2

Does it make sense for a computational graph to have entirely non-differentiable functions?

For example, PyTorch can handle non-differentiable functions and mark outputs as non-differentiable, but I'm wondering not about functions whose derivatives are undefined at some points, but about graphs of entirely non-differentiable functions.

related question: "How is back propagation applied in case the activation function is not differentiable?"

Geremia
  • 555
  • 1
  • 5
  • 12

1 Answers1

2

Entirely non-differentiable functions make sense since one might intentionally include them in parts of a model where gradient updates are either not required or not meaningful, such as the $\text{argmax}$ operator or even a simple routing or logging function of incoming data. For entirely non-differentiable function node in a computational graph, its output is marked accordingly per your own references, and gradient-based optimization simply bypasses any branch through that node.

FunctionCtx.mark_non_differentiable(*args)
Mark outputs as non-differentiable.
This should be called at most once, in either the setup_context() or forward() methods, and all arguments should be tensor outputs.

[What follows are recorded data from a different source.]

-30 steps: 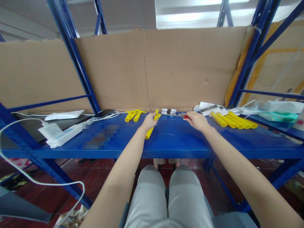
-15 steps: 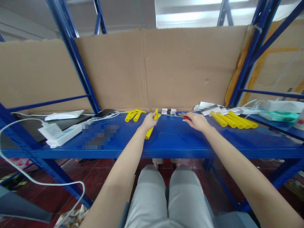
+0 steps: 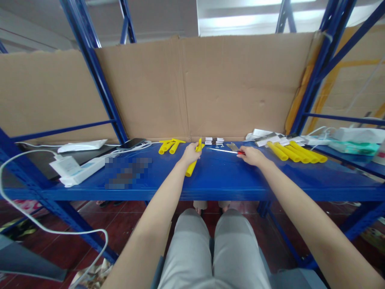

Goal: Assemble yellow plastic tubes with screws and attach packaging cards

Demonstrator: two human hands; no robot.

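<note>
At the middle of the blue shelf [image 3: 222,175], the red-handled tool [image 3: 229,151] lies nearer the front edge than a second ago, its bright shaft now apart from the small metal piece [image 3: 232,147] behind it; the right hand [image 3: 253,155] has shifted slightly with it. The left hand [image 3: 190,153] is essentially unchanged. Both forearms reach forward, converging on the shelf. The right fingers are closed around the red handle, the shaft projecting leftward from the grip. The left fingers are closed about the yellow T-shaped piece [image 3: 190,169]: its tubular stem emerges below the hand towards the front edge, its crosspiece beyond the fingers, near the shaft's tip.
</note>
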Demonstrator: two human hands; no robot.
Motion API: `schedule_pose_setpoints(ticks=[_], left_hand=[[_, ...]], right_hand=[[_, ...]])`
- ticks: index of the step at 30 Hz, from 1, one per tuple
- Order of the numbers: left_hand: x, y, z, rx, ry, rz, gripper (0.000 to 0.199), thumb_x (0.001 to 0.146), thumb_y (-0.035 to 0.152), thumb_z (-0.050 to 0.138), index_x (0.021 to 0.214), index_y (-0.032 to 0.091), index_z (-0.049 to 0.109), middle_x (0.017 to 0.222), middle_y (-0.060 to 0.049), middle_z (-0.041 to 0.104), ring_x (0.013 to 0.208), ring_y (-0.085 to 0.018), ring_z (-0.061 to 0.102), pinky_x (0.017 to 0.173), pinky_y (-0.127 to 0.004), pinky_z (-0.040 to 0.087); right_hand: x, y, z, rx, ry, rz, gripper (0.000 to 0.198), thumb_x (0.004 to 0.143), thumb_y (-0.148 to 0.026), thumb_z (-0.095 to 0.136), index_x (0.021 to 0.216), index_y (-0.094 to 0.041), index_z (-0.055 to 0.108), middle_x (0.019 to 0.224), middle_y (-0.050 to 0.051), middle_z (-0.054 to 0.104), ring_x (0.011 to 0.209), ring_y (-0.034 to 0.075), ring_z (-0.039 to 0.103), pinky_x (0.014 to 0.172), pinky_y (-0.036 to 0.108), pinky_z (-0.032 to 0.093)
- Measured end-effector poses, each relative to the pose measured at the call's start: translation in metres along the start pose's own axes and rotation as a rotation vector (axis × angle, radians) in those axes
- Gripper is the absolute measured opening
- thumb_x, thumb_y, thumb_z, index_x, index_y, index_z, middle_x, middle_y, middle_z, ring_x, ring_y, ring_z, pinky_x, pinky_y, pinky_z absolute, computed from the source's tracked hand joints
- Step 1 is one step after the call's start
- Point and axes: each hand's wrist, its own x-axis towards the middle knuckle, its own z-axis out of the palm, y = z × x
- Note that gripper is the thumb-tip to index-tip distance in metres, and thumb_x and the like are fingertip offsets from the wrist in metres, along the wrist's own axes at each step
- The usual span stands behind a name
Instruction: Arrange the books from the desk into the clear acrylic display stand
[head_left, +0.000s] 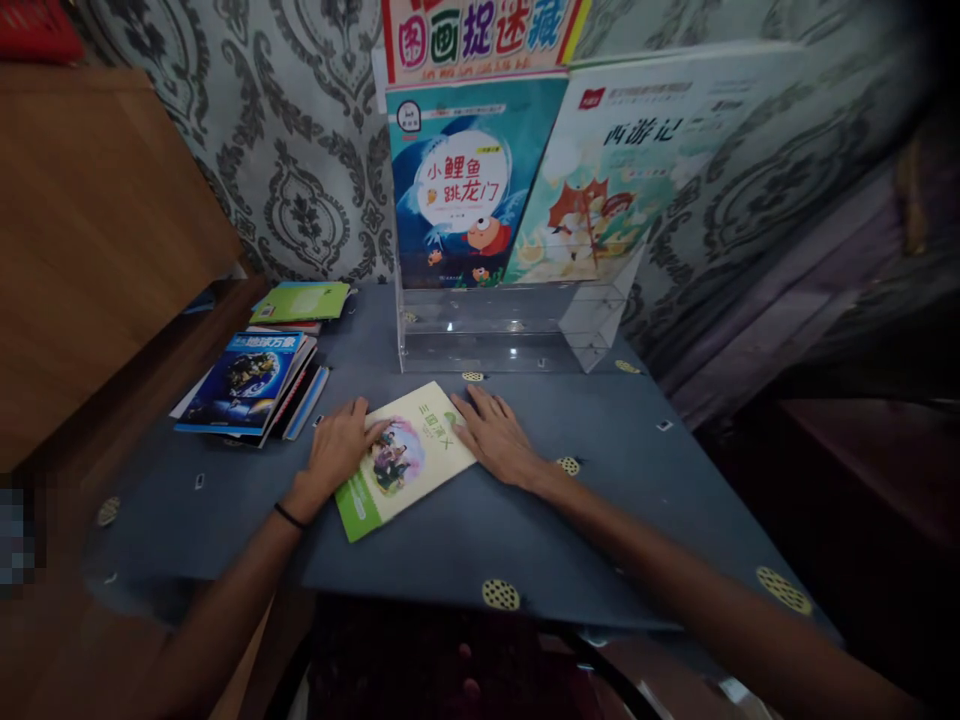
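One booklet (431,465) with a pale cover and a green band is laid aslant on the table (585,540), between two hands. Its left edge is touched by the left hand (337,445), half open, its thumb laid on the cover; one black band (289,516) is worn at that wrist. The right edge is covered by the right hand (495,435), held open and fairly flat, fingers slightly parted. Two piles of books, a front pile (244,385) and a back pile (300,300), are seen at left. Three books (420,255) are displayed on one clear rack (592,325).
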Motion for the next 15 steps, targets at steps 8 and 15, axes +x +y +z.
schedule_pose_setpoints(ticks=[8,15], left_hand=[[-0.051,0.03,-0.007,-0.019,-0.205,-0.009,0.036,0.106,0.04,0.03,0.124,0.019,0.052,0.088,-0.011,0.076,0.086,-0.028,0.075,0.072,-0.033,0.051],[-0.072,0.041,0.004,0.006,-0.213,-0.068,0.035,0.103,0.022,0.029,0.131,0.016,0.048,0.089,-0.013,0.077,0.083,-0.026,0.076,0.071,-0.033,0.051]], right_hand=[[0.014,-0.038,-0.013,-0.006,0.03,-0.025,0.04,0.1,-0.016,0.038,0.133,-0.01,0.06,0.154,0.022,0.045,0.147,0.031,0.036,0.12,0.056,0.027],[0.004,-0.115,0.012,0.273,-0.026,-0.288,0.053,0.103,-0.029,0.035,0.149,-0.004,0.042,0.158,0.02,0.04,0.152,0.025,0.028,0.124,0.045,0.028]])
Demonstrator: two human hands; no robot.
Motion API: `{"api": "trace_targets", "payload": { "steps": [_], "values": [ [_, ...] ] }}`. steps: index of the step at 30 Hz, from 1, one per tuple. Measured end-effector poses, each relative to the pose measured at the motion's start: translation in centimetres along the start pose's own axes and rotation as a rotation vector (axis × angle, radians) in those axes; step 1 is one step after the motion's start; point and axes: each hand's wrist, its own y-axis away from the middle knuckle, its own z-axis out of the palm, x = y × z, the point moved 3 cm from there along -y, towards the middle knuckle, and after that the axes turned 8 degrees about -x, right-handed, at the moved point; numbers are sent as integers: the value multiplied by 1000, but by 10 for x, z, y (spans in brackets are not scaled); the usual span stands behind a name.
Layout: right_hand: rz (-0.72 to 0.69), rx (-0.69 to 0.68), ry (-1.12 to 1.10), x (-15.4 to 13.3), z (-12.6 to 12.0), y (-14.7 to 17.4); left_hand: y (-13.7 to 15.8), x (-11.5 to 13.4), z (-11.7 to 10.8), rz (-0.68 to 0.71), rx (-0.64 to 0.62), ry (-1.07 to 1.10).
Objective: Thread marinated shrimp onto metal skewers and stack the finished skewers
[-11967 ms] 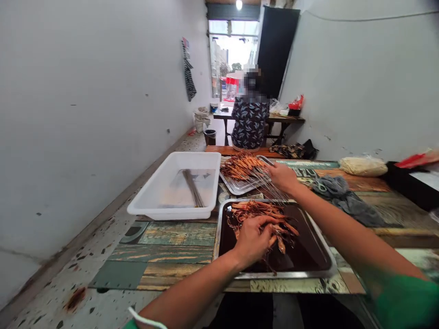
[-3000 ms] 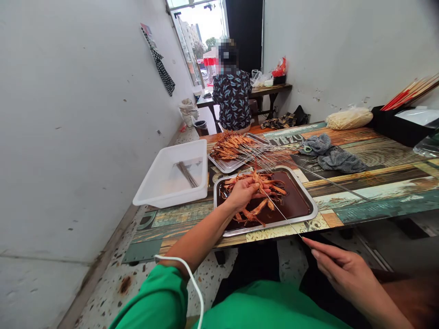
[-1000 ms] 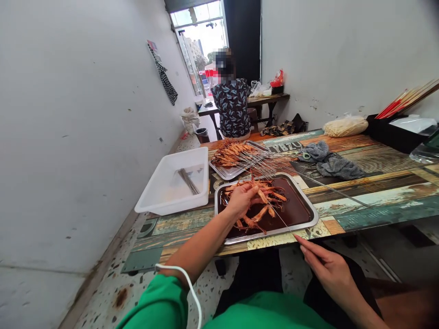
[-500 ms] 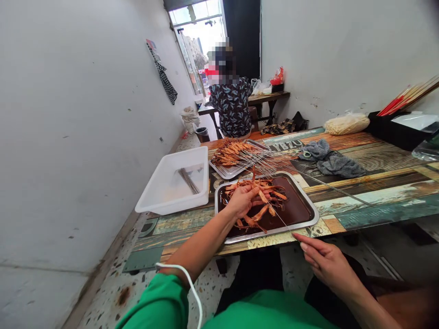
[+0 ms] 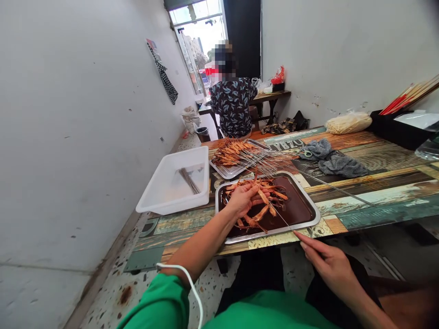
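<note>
My left hand [image 5: 244, 199] is closed over the near tray, pinching a long orange-brown piece of meat [image 5: 266, 197] whose exact kind I cannot tell. A thin metal skewer [image 5: 284, 221] runs from that piece toward me. My right hand [image 5: 327, 258], just off the table's front edge, grips the skewer's near end between thumb and fingers. How deep the tip sits in the meat is hidden. Beneath my left hand, more stringy meat pieces [image 5: 252, 223] lie in dark red-brown sauce in a metal tray [image 5: 314, 218].
Behind, a second metal tray [image 5: 230, 172] bears many skewered pieces [image 5: 231, 153], their skewers pointing right. A white plastic tub [image 5: 171, 203] with loose metal skewers [image 5: 189, 180] stands left. Grey cloths [image 5: 343, 164] lie right, near a black box [image 5: 394, 130]. A person [image 5: 233, 105] sits at another table.
My hands, the skewer and the meat piece keep almost the same places. The piece tilts slightly downward along the skewer. The seated person has shifted a little.
</note>
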Motion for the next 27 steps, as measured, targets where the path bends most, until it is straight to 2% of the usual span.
{"api": "trace_targets", "payload": {
  "steps": [3, 6, 9, 12, 16, 18, 21, 27],
  "values": [
    [-221, 72, 322, -9, 3, 9, 0, -2, 0, 16, 44, -21],
    [-285, 80, 419, -14, 5, 15, 1, -2, 2, 34, 57, -5],
    [-227, 65, 345, -14, 3, 17, 1, -2, 3, 31, 65, 12],
    [-72, 56, 202, -8, -1, 18, 2, -2, 2, 27, 66, 21],
    [163, -29, -108, 7, -1, 18, 2, -2, 2, 10, 55, 18],
    [225, -63, -262, 11, 1, 17, 2, -2, 2, 2, 58, 18],
    [245, -77, -340, 13, 2, 15, 2, -3, 2, -13, 71, 19],
    [169, -10, -145, 6, 0, 9, 1, -5, 1, -54, 48, 27]
  ]
}}
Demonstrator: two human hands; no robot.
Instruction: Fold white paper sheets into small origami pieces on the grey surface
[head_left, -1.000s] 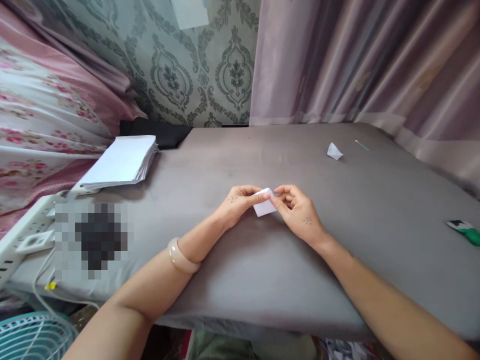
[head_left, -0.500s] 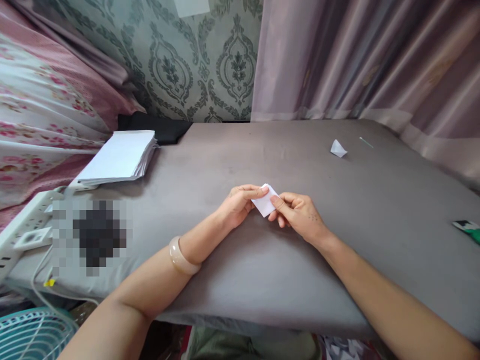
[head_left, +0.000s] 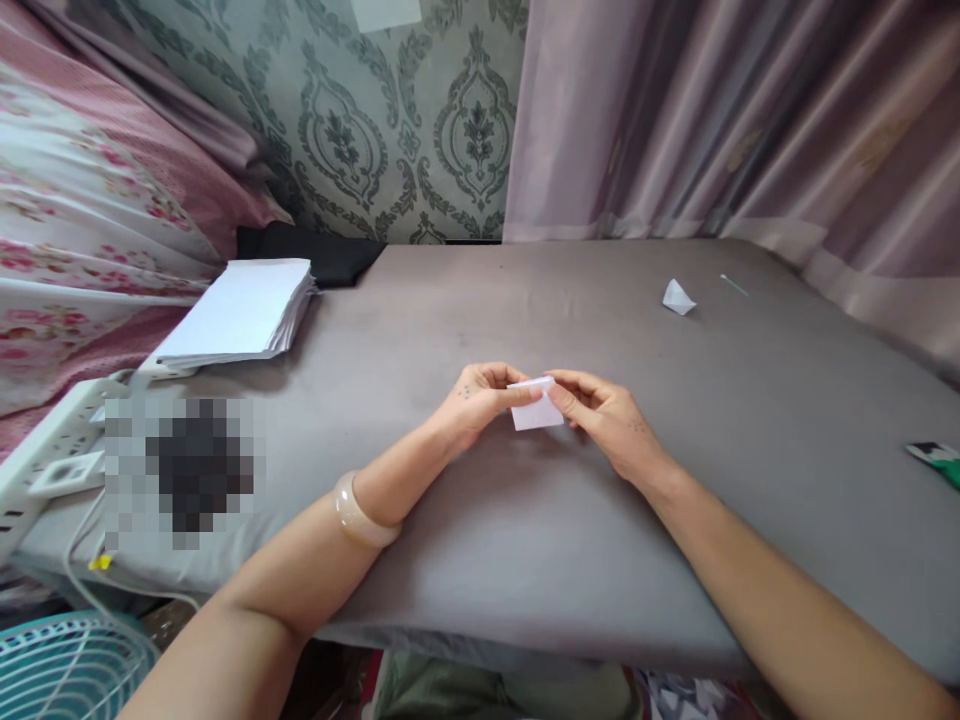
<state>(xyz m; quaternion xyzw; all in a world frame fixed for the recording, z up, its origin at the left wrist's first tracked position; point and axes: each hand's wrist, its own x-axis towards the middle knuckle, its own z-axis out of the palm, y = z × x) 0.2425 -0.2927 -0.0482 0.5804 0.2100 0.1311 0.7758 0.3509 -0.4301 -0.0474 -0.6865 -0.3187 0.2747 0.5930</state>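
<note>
Our left hand (head_left: 478,402) and right hand (head_left: 609,420) each pinch the folded paper (head_left: 537,417), thumbs in front, over the counter (head_left: 480,560), in from its near edge. It is already folded small; we cannot tell whether folds remain. Toward the far right corner sits another folded piece (head_left: 679,298); toward the far left, stacked sheets (head_left: 240,305). We can read no writing.

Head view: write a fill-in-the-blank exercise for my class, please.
The left hand and right hand hold folded paper coloured ____.
The pale bangle circles the ____ forearm.
The thin stick lies to the ____ of the paper shape.
The flat item behind the paper stack is coloured ____.
Missing words: white; left; right; black.
</note>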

If the function is not a deterministic mapping (i.e. it is not a mathematical function), it will be marked as non-differentiable. This will make it error out in the backward if used on tensors that require grad outside of a no_grad environment.

Therefore in practice this means that the affected outputs are treated as constants relative to the parameters upstream, and those parameters will not be updated based on errors flowing back through the non‐differentiable function node. Downstream parameters might still get updated if they have other differentiable paths influencing the loss.

cinch
  • 11,000
  • 3
  • 8
  • 17